CCNL Sanità 2025-2027: aumenti, arretrati e novità
CCNL Sanità 2025-2027: aumenti, arretrati e novità
È stata sottoscritta l’ipotesi di accordo per il rinnovo del CCNL Sanità 2025-2027, il nuovo Contratto Collettivo Nazionale di Lavoro del Comparto Sanità.
Gli aumenti economici:
Sul piano economico il nuovo contratto riconosce incrementi dello stipendio tabellare e delle principali indennità professionali.
Per infermieri e ostetriche l’aumento complessivo medio è di a 223 euro mensili, mentre sono previsti incrementi anche per tecnici sanitari, personale socio sanitario e OSS.
Di seguito riportiamo le tabelle riepilogative suddivise per ciascun profilo professionale.
Infermieri ed Ostetriche
- Incremento stipendio tabellare: +130,20 €
- Incremento indennità di specificità: +93,35 €
- Incremento complessivo mensile: 223,55 €
Gli arretrati
Oltre agli aumenti mensili, il contratto riconosce anche gli arretrati maturati dal 1° gennaio 2025 fino alle competenze del 31 dicembre 2026.
Gli importi variano in base al profilo professionale e comprendono sia gli incrementi stipendiali sia quelli delle indennità previste.
A titolo esemplificativo:
- Infermieri: circa 2.638 €
- Ostetriche: circa 2.638 €
- Tecnici Sanitari: circa 2.357 €
- OSS: circa 2.015 €

Gli arretrati comprendono gli incrementi maturati dal 1° gennaio 2025 fino alle competenze del 31 dicembre 2026.
Esempio
- Infermiere: circa 2.638 €
- Tecnico sanitario: circa 2.357 €
- OSS: circa 2.015 €
Le principali novità del contratto
Accanto agli aspetti economici, il rinnovo introduce importanti modifiche normative.
Tra le principali:
- incremento del valore dell’incarico di base, che potrà arrivare fino a 3.500 euro annui;
- riconoscimento dell’indennità durante le ferie, calcolata sulle indennità accessorie percepite;
- nuove indennità e strumenti per compensare situazioni di particolare disagio;
- maggiore attenzione al benessere del personale con specifiche disposizioni sulle pause durante il servizio;
- due giorni di ferie aggiuntivi per i neoassunti;
- nuove opportunità di sviluppo professionale, tra cui l’inquadramento dedicato ai laureati magistrali in Scienze infermieristiche e specialistiche;
- ampliamento delle tutele sul diritto allo studio, sui permessi per visite specialistiche e sulle ferie e riposi solidali.
Le criticità evidenziate da NurSind
Tra gli aspetti che NurSind continua a contestare vi è la scelta di escludere il personale dei Pronto Soccorso dall’indennità di disagio in quanto già percettore della specifica indennità di Pronto Soccorso. Una decisione che il sindacato ritiene profondamente ingiusta, sia nel principio sia nei suoi effetti concreti. «Non si è mai visto che un contratto tolga, anziché riconoscere, risorse ai lavoratori», ha dichiarato il Segretario Nazionale Andrea Bottega, sottolineando come questa scelta finisca per penalizzare proprio i professionisti che operano nei contesti assistenziali più complessi, caratterizzati da elevata pressione, maggiore esposizione al rischio di aggressioni e continuità dell’emergenza.

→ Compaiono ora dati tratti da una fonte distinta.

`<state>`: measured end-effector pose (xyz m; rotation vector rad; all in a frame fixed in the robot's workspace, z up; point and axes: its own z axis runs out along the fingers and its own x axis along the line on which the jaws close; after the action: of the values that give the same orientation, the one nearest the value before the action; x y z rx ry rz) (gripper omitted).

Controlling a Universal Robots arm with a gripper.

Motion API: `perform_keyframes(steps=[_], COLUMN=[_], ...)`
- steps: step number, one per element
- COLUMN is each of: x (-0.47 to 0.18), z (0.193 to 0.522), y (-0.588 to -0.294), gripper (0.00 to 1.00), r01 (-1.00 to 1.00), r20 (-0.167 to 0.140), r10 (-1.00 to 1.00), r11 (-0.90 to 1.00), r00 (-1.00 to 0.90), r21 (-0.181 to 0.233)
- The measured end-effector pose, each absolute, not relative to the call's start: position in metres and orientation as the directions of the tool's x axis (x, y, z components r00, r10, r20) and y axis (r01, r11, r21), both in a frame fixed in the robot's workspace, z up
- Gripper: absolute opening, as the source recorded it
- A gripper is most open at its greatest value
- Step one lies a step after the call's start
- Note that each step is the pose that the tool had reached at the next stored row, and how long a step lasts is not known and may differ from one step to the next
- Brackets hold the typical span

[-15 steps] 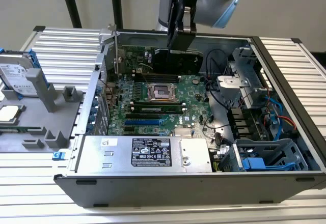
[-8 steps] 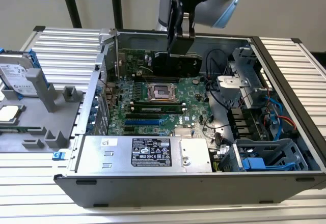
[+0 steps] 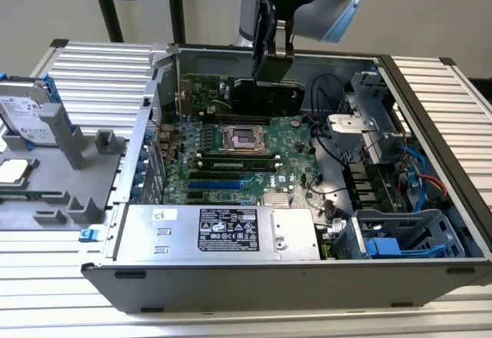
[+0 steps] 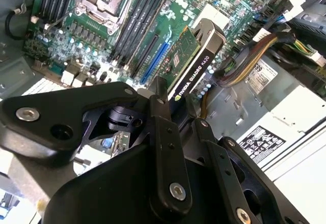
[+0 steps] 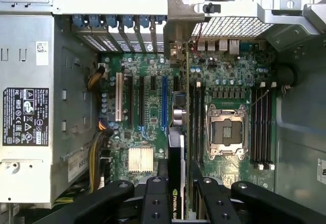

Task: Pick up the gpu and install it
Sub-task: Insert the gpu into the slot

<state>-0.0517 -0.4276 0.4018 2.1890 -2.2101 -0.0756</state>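
a slatted metal counter [image 3: 100, 69] carries an open computer case [image 3: 269, 284]. the exterior view takes in what the wrist views miss: a grey holder [image 3: 77, 177] on the counter, to the exterior view's left of the case, with a hard drive [image 3: 27, 119] resting on it. inside the case, a grey power supply [image 3: 223, 230] lies along the near wall and a green motherboard [image 3: 231, 161] covers the floor.

the tool [image 3: 270, 65] is clamped on the top edge of the graphics card [image 3: 265, 96], which hangs upright over the far part of the motherboard. in the second wrist view the graphics card [image 4: 196, 66] shows its black cover and green face. in the first wrist view it is edge-on, just beside a long blue slot [image 5: 164, 102]. whether its lower edge touches the board cannot be told.
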Motion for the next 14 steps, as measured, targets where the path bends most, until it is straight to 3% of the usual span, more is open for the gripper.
perform_keyframes(steps=[8,14], x=[-0.0516,-0.0516], z=[0.4014,0.4014], y=[-0.4272,-0.4272], gripper=[0.0,0.0], r01=[-1.0,-1.0], r20=[-0.013,-0.013], r10=[-1.0,-1.0], r11=[0.007,0.007], r00=[-0.008,-0.008], r21=[0.024,0.024])
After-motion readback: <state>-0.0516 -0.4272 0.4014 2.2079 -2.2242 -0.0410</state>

Per NurSind, valorizzare chi lavora in prima linea significa riconoscere il maggiore disagio, non appiattire il salario accessorio riducendo le tutele economiche.
Lo sguardo è già rivolto ai prossimi obiettivi
Con la firma dell’ipotesi di accordo si apre ora la fase che porterà alla sottoscrizione definitiva del contratto.
Parallelamente NurSind continuerà la propria azione sindacale affinché nella prossima Legge di Bilancio trovino spazio ulteriori interventi, a partire dalla richiesta di detassazione del lavoro notturno e festivo, tema che il sindacato considera prioritario per valorizzare concretamente il personale del comparto.
La Segreteria NurSind Firenze continuerà ad aggiornare tempestivamente iscritti e lavoratori su tutti gli sviluppi, approfondendo le singole novità del contratto con ulteriori articoli e materiali informativi.